■ **Task statement**
The records below hold a stretch from the line with "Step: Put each" through the line with "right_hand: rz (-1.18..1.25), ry"; return exactly those lines, ends included, and nothing more.

■ **Input**
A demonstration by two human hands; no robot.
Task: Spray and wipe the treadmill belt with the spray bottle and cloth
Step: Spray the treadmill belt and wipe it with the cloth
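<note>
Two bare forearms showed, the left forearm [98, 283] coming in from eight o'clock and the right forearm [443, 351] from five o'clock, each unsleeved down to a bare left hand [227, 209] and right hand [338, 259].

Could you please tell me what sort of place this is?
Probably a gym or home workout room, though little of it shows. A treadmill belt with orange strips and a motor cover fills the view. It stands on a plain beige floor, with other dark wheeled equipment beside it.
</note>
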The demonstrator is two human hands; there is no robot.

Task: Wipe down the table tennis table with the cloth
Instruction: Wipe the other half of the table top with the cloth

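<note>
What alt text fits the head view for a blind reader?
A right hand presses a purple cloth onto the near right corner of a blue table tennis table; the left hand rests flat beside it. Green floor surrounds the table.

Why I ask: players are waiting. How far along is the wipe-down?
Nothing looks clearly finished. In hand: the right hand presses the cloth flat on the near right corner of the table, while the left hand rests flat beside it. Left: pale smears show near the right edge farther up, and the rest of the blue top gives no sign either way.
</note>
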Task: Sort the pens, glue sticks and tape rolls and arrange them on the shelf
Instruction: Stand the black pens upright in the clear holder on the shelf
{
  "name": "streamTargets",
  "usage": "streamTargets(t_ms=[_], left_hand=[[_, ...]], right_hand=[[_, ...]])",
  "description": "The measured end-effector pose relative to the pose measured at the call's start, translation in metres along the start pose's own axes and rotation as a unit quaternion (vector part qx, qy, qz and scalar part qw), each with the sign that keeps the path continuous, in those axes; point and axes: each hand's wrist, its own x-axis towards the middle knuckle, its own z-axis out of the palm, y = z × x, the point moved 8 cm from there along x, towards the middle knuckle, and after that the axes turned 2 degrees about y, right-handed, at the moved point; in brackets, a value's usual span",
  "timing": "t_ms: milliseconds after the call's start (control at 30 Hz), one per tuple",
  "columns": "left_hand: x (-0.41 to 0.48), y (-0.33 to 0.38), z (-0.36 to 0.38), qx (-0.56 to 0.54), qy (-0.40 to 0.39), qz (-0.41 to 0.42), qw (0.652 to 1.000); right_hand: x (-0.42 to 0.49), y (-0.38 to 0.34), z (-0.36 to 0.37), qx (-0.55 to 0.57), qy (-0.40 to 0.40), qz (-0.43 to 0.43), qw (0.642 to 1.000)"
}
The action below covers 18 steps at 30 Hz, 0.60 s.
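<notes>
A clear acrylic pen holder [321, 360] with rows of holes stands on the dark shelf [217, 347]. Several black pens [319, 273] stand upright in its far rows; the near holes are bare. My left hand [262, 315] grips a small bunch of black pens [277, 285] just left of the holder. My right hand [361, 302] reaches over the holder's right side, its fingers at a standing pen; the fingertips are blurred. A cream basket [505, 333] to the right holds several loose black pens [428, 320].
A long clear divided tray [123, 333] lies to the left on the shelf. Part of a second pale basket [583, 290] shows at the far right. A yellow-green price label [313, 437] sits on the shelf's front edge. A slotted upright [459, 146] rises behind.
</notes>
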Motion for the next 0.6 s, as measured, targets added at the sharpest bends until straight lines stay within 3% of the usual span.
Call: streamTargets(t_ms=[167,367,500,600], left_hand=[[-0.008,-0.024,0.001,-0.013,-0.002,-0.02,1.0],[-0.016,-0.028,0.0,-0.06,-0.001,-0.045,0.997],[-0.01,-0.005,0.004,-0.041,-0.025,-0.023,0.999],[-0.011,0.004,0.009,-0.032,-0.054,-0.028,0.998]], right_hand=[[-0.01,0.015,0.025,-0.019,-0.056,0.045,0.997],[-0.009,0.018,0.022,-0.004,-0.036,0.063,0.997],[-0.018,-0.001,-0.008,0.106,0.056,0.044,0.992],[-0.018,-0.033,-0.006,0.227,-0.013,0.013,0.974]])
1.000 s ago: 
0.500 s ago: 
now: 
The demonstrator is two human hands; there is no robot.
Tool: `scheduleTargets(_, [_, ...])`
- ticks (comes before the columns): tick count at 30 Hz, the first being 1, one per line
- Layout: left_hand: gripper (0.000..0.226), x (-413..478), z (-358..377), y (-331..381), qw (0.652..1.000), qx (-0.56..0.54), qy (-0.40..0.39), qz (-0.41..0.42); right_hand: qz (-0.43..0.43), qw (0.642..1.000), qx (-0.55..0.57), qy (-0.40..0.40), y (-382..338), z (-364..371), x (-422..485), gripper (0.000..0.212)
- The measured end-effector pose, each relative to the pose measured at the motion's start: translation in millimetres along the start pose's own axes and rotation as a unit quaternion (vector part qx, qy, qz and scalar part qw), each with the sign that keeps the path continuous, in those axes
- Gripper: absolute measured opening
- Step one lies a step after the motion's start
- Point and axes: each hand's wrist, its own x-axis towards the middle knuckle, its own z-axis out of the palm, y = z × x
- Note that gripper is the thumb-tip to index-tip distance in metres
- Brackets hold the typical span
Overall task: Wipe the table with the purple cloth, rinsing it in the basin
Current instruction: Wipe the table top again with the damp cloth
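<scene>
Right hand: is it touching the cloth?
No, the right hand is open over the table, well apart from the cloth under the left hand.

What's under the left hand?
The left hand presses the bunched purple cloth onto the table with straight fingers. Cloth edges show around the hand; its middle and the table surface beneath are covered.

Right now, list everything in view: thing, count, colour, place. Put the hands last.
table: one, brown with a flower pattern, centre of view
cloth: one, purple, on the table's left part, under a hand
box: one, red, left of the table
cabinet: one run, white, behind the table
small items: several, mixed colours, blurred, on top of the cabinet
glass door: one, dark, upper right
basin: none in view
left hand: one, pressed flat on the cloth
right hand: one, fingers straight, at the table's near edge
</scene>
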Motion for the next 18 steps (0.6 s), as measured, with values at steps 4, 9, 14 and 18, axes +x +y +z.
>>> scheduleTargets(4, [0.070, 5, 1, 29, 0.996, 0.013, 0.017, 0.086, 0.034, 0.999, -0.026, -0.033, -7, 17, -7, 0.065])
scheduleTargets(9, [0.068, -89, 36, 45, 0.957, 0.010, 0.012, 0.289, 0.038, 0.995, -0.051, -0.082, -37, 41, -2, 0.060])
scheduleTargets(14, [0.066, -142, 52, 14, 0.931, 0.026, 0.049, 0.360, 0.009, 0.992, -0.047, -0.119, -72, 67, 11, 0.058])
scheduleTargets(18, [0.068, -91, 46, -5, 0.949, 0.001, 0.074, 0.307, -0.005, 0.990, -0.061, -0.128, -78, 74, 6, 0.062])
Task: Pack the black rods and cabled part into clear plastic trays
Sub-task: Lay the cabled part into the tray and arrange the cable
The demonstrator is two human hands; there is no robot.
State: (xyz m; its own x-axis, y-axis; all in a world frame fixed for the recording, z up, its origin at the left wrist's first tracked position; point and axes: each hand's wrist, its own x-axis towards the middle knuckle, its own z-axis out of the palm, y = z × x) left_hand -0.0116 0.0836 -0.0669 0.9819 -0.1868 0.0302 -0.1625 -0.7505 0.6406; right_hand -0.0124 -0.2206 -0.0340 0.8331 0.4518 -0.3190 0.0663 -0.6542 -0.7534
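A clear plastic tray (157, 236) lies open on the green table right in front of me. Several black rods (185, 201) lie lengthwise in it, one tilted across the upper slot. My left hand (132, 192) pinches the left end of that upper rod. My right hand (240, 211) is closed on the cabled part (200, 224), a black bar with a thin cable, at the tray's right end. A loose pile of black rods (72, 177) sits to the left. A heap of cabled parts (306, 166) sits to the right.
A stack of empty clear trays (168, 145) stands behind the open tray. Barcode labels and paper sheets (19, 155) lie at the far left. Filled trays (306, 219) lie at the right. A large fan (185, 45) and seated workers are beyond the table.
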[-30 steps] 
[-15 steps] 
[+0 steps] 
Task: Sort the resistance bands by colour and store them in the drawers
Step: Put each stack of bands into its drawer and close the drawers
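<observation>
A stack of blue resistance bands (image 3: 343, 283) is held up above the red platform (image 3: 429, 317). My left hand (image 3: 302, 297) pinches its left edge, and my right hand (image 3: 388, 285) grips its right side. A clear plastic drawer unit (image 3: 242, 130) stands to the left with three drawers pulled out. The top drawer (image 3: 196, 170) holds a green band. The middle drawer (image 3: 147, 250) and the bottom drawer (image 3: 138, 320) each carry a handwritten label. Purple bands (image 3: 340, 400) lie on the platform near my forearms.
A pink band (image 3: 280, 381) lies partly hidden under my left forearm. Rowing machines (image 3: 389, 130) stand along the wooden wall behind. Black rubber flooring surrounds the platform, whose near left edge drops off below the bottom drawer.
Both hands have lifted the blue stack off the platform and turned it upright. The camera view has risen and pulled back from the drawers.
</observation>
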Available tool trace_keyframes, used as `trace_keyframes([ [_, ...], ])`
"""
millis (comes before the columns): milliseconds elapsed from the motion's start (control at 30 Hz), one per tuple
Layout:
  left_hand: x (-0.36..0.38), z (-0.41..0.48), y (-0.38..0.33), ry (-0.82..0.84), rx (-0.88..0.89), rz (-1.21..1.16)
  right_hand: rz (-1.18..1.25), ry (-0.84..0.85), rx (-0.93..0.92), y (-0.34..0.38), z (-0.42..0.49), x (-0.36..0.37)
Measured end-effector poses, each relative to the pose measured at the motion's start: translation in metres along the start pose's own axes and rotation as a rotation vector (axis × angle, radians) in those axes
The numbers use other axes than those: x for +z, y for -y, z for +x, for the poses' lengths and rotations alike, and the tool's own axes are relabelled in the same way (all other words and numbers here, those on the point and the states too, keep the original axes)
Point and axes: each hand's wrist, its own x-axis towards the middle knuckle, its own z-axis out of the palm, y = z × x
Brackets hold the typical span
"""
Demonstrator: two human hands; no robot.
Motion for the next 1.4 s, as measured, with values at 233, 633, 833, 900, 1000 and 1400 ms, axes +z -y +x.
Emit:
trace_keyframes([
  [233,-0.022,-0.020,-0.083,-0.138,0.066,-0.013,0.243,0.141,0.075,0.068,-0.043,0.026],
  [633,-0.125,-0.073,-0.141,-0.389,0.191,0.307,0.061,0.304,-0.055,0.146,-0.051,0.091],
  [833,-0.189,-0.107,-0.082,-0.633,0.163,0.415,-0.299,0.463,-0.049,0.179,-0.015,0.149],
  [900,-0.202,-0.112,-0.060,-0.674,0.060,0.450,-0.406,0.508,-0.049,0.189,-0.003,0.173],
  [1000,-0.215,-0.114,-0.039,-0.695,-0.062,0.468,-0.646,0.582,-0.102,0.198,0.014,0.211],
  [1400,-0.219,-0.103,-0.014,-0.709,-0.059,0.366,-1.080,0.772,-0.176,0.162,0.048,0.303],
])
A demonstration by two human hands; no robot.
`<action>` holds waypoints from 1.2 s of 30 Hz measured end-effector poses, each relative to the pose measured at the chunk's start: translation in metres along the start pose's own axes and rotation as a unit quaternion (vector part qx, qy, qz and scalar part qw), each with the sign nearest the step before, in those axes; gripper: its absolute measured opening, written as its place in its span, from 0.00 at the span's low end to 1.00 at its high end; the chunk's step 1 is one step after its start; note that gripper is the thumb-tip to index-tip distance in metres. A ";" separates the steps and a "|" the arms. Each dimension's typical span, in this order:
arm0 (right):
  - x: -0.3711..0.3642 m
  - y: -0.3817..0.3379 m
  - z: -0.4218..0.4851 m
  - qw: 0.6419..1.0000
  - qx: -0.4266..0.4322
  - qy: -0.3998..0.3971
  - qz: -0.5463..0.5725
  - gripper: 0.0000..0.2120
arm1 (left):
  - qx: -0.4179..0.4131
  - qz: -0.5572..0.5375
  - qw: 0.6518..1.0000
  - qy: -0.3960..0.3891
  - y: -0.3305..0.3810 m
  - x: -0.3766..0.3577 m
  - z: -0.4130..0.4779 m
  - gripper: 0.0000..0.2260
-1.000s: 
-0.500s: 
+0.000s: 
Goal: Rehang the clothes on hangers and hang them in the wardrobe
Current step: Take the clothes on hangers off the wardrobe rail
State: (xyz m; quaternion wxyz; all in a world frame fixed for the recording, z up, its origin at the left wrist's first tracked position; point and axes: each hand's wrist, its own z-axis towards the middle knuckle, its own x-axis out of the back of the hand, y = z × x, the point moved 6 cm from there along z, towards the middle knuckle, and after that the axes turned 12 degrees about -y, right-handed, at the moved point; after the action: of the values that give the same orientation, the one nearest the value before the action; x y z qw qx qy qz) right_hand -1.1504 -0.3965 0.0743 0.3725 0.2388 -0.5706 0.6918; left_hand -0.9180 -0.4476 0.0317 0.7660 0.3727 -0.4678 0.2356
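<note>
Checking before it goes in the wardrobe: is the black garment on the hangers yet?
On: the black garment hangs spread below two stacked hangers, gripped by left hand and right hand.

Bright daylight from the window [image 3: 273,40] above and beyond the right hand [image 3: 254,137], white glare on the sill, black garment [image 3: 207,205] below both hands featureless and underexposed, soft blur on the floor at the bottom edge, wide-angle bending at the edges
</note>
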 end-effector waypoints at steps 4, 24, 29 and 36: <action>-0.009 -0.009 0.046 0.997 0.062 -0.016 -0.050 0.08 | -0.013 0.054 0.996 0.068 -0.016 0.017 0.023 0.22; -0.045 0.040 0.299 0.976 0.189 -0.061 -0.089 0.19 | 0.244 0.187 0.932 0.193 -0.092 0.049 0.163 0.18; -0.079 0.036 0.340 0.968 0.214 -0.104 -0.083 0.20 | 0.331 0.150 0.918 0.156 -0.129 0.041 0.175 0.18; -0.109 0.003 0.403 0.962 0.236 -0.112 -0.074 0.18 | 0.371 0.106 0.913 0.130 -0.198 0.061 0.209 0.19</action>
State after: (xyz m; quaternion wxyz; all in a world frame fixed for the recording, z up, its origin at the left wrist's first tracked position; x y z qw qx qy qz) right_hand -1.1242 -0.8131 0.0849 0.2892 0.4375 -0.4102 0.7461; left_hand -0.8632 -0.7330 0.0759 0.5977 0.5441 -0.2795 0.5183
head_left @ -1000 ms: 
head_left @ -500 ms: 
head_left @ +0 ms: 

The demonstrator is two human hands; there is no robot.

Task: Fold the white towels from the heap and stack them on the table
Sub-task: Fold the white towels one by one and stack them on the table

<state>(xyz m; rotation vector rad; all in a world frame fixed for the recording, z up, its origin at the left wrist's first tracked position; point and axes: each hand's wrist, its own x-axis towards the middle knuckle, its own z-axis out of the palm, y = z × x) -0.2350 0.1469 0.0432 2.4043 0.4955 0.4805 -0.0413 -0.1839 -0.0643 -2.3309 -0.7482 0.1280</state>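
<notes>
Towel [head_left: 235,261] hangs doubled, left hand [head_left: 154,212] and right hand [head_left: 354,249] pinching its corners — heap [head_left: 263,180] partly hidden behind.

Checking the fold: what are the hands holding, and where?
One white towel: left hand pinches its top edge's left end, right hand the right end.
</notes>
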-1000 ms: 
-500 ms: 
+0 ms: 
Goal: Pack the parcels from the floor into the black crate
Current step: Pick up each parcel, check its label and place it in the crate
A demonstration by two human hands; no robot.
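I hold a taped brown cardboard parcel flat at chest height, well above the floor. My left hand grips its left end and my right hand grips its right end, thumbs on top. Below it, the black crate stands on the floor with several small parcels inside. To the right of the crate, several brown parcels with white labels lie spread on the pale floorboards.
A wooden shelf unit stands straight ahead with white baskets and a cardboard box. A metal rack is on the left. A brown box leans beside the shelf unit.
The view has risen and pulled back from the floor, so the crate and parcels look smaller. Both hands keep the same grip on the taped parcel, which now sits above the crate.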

■ **Answer to this task**
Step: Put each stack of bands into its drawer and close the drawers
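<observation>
A stack of blue resistance bands (image 3: 343, 283) is held up above the red platform (image 3: 429, 317). My left hand (image 3: 302, 297) pinches its left edge, and my right hand (image 3: 388, 285) grips its right side. A clear plastic drawer unit (image 3: 242, 130) stands to the left with three drawers pulled out. The top drawer (image 3: 196, 170) holds a green band. The middle drawer (image 3: 147, 250) and the bottom drawer (image 3: 138, 320) each carry a handwritten label. Purple bands (image 3: 340, 400) lie on the platform near my forearms.
A pink band (image 3: 280, 381) lies partly hidden under my left forearm. Rowing machines (image 3: 389, 130) stand along the wooden wall behind. Black rubber flooring surrounds the platform, whose near left edge drops off below the bottom drawer.
Both hands have lifted the blue stack off the platform and turned it upright. The camera view has risen and pulled back from the drawers.
</observation>
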Available tool trace_keyframes, used as `trace_keyframes([ [_, ...], ])`
"""
millis (comes before the columns): milliseconds elapsed from the motion's start (control at 30 Hz), one per tuple
Layout:
  left_hand: x (-0.36..0.38), z (-0.41..0.48), y (-0.38..0.33), ry (-0.82..0.84), rx (-0.88..0.89), rz (-1.21..1.16)
  right_hand: rz (-1.18..1.25), ry (-0.84..0.85), rx (-0.93..0.92), y (-0.34..0.38), z (-0.42..0.49), x (-0.36..0.37)

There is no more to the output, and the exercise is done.